RDC : La Coalition C64 s’impose dans l’arène politique, “Sauvons la RDC” appelle à une mobilisation nationale

Le front constitutionnel se structure

Le mouvement Sauvons la RDC a salué la création de la Coalition Article 64 pour la Défense de l’Ordre Constitutionnel (C64), officiellement lancée le 19 mai 2026. Cette nouvelle alliance regroupe partis d’opposition, organisations de la société civile et forces sociales autour de la défense de la Constitution congolaise.

Au cœur de cette dynamique, l’article 64 est érigé en principe de résistance politique, présenté comme un rempart contre toute tentative de modification de la Loi fondamentale ou de prolongation du mandat présidentiel au-delà de 2028.

L’article 64 comme ligne de fracture

Dans son communiqué, le mouvement estime que la crise congolaise dépasse la seule question constitutionnelle. Il évoque une « crise profonde marquée par la mauvaise gouvernance et l’arbitraire », appelant la coalition à élargir son champ d’action.

« La véritable urgence nationale est la mobilisation du peuple », insiste le texte signé par Moïse Nyarugabo Mihizi.

Victor Hugo écrivait : « Les constitutions ne sont fortes que si les peuples les défendent. » Une idée qui résonne au cœur de cette nouvelle configuration politique.

Une opposition en recomposition

La naissance de la C64 traduit une recomposition progressive du paysage politique congolais, où les forces d’opposition cherchent à mutualiser leurs positions face aux enjeux institutionnels et électoraux à venir.

Derrière les discours de principe se dessine une lutte plus large pour l’orientation future de l’État, entre stabilité institutionnelle et contestation politique.
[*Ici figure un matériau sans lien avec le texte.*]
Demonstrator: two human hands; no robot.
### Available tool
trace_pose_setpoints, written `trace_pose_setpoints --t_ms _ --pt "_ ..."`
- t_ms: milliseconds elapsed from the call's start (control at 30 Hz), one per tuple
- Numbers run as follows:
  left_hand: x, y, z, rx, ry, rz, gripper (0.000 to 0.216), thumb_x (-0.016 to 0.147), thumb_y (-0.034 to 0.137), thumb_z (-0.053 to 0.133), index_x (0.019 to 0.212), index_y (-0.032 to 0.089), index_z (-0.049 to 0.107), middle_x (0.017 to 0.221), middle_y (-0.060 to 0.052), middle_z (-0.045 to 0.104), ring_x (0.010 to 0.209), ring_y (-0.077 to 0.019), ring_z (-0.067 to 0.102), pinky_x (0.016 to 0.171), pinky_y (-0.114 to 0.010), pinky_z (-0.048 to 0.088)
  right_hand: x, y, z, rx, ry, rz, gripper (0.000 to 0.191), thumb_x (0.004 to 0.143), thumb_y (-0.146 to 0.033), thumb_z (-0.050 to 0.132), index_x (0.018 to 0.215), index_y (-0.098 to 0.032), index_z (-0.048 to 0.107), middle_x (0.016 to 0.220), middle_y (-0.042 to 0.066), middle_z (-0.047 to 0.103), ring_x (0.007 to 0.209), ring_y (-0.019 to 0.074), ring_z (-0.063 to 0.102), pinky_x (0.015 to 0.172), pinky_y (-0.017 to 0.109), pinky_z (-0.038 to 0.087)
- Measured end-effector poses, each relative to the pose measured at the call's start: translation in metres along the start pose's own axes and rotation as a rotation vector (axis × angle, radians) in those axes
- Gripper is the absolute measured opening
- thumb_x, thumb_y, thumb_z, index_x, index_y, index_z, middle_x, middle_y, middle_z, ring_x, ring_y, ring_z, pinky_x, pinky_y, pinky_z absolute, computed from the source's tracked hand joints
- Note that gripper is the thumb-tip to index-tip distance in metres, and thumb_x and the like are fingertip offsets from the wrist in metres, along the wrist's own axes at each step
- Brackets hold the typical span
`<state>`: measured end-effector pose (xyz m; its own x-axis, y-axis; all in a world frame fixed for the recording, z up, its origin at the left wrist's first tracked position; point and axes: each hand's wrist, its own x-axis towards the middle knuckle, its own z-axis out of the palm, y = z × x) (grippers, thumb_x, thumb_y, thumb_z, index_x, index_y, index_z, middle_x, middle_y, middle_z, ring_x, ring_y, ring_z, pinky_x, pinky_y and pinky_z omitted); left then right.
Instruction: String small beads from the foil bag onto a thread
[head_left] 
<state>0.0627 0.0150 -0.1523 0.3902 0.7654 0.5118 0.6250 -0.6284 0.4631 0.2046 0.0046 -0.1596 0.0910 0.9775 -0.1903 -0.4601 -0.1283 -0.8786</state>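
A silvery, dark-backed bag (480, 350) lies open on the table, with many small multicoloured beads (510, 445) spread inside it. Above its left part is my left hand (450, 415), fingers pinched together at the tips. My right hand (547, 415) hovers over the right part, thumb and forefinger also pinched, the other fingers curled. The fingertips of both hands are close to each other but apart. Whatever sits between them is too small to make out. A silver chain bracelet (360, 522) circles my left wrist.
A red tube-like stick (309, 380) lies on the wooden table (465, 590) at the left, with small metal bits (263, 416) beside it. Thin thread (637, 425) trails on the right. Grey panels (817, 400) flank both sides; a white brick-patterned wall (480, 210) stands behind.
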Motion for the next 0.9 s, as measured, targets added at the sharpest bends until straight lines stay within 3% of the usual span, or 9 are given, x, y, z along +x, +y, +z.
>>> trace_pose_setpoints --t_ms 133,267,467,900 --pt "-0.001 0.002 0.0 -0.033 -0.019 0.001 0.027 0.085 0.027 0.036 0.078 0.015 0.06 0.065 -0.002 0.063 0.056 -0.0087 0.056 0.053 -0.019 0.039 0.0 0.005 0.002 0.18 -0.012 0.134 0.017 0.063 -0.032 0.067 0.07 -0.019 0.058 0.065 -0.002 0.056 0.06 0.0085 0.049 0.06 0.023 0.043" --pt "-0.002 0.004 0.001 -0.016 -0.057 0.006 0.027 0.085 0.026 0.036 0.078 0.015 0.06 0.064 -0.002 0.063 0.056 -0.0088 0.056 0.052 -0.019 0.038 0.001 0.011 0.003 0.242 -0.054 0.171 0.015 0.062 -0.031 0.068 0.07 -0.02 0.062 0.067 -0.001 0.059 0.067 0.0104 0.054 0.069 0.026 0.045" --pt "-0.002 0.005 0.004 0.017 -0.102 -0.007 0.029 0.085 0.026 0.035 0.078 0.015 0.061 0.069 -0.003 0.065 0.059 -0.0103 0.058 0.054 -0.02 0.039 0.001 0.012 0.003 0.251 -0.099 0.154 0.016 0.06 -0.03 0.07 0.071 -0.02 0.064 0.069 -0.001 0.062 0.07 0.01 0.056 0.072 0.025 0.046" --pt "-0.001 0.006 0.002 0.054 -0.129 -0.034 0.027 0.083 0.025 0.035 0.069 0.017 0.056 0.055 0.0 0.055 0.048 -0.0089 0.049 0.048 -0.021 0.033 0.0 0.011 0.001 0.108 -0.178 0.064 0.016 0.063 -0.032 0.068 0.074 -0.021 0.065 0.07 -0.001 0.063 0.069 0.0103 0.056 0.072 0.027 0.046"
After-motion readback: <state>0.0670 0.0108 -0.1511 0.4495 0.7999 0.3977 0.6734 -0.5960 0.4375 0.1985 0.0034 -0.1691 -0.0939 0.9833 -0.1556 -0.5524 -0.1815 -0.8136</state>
Le pays des équilibres fragiles

Dans un contexte marqué par des tensions sécuritaires persistantes et des débats institutionnels sensibles, cette mobilisation citoyenne apparaît comme un signal politique fort, mais aussi comme un test de cohésion pour les forces d’opposition.

Albert Camus rappelait : « La liberté n’est pas un don, elle est une conquête. » En RDC, cette conquête semble désormais s’écrire dans les rues, les plateformes politiques et les coalitions naissantes, où se joue une partie décisive de l’avenir institutionnel du pays.